Cloning an existing repository.

  • Determine your SSH clone url. On Github it's probably something like Should be on the project's page somewhere.

      cd ~/Desktop
      git clone {{the link you just copied}} Project
  • This creates a directory named "Project", clones the repository there and adds a remote named "origin" back to the source.

      cd Project
      git checkout develop
  • If that last command fails

      git checkout -b develop

Updating/The Development Cycle

You now have a git repository, likely with two branches: master and develop. Now bake these laws into your mind and process:

####You will never commit to master directly. ####You will never commit to develop directly.

Instead, you will create feature branches on your machine that exist for the purpose of solving singular issues. You will always base your features off the develop branch.

	git checkout develop
	git checkout -b my-feature-branch

This last command creates a new branch named "my-feature-branch" based off of develop. You can name that branch whatever you like. You should not have to push it to Github unless you intend to work on multiple machines on that feature.

Make changes.

git add .
git commit -am "I have made some changes."
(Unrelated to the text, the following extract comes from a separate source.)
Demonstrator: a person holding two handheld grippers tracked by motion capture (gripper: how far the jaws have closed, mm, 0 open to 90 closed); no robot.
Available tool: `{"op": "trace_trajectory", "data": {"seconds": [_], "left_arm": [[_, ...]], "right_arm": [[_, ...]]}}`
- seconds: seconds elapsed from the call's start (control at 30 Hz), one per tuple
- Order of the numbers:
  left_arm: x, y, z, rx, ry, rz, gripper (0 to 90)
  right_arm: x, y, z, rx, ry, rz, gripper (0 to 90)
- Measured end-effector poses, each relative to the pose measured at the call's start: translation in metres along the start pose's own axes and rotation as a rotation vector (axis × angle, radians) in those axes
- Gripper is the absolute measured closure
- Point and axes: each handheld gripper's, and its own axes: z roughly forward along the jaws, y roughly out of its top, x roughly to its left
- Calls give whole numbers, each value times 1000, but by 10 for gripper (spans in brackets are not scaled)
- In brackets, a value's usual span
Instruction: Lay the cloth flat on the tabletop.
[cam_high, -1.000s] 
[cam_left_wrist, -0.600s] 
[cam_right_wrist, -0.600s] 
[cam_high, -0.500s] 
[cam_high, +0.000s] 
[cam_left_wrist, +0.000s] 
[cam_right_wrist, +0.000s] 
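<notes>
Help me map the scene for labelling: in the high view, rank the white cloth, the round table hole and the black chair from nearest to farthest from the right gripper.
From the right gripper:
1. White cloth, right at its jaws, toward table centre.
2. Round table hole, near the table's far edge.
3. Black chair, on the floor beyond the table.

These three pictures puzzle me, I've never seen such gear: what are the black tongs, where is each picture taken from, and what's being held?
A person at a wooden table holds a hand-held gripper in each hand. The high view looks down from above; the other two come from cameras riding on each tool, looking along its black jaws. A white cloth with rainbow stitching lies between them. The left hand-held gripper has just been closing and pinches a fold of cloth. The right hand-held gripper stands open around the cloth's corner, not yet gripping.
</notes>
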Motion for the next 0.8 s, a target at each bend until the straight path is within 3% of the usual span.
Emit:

This adds any new files to be tracked and makes a commit. Now let's add them to develop.

git checkout develop
git merge --no-ff my-feature-branch
git push origin develop


Finished with your project?

  • Create a feature branch as normal.

  • Update the version history in the file

  • Update this to develop as normal.

      git checkout master
      git merge --no-ff develop
      git push origin master
      git tag v1.0.0
      git push origin v1.0.0

Replace 1.0.0 in the snippet here with your appropriate versions. Now you have a tag saved.